The money will go towards the Super Springboard Program for women, which will be run by the Australian Institute of Superannuation Trustees (AIST) in conjunction with Women in Super (WIS), and will provide a scholarship program.
“I am an absolute believer in the march of women through Australia’s workforce, our institutions and our boardrooms – our country can only get better the more women participate at its highest levels, be it in politics, business, sports, our universities, our military,” said Shorten.
According to the Women on Boards Boardroom Diversity Index 2012, women currently represent 21.8% of members of superannuation trustee boards.
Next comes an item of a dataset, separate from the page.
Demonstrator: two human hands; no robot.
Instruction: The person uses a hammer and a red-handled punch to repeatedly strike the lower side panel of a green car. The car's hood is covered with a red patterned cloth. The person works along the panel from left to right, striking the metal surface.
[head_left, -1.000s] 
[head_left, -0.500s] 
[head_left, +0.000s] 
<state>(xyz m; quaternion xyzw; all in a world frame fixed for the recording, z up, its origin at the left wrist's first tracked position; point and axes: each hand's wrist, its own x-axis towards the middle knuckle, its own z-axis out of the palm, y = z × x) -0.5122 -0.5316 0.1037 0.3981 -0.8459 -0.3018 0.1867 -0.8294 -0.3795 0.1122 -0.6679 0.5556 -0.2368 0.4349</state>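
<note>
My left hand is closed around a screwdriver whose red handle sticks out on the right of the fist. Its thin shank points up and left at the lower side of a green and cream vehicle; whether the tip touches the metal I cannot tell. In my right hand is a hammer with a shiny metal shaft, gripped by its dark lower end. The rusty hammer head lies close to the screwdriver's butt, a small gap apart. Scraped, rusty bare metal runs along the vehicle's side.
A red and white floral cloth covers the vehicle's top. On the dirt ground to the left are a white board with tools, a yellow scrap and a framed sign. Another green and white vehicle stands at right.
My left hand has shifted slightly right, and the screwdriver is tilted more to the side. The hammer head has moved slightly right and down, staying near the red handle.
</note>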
This compares well with the 13.9% per cent of director positions in ASX 200 companies held by women, but is well below the 40% five-year target set by the AIST.
“A number of funds have already joined this ‘40 per cent club’, including AGEST Super, HESTA, Australian Catholic Super and Retirement Fund, the NT Government Public Authorities’ Superannuation, Super SA, Tasplan, Telstra Super, Health Industry Plan and IAG & NRMA Superannuation Plan,” said Shorten.
“I encourage more funds to make a pledge to join the 40 per cent club.”
The AIST is also calling for public disclosure of the board’s achievement against its measurable gender objectives as well as the proportion of women on their board, in senior management positions, and employed throughout the company.
The Financial Services Council (FSC) is also set to include a new board diversity policy in its superannuation governance standard. From 1 July 2013 FSC members will need to develop and implement a board diversity policy with measurable objectives for achieving gender diversity. Both the policy and the assessment will need to be disclosed via the companies’ websites.
Shadow Superannuation minister Mathias Cormann, however, has accused Shorten of only acting to protect his vested interests.
“Today’s announcement of funding for the Australian Institute of Superannuation Trustees to encourage more women onto superannuation boards looks very much like another handout to the Minister’s union mates, rather than a genuine attempt to encourage diversity,” he said.
“The AIST represents only the union dominated industry super funds, yet there are many women who could make a valuable contribution to super boards in both the industry and retail sectors.
“This sudden announcement by the Minister with a record favouring his union mates looks suspiciously like more cynical politics.”
He added that Shorten must answer the following questions:
Were any other education providers considered?
Did the Minister consider a program that would have been available across the whole super sector?
Will women who are seeking careers in the retail superannuation fund sector have access to this funding? How will this be guaranteed?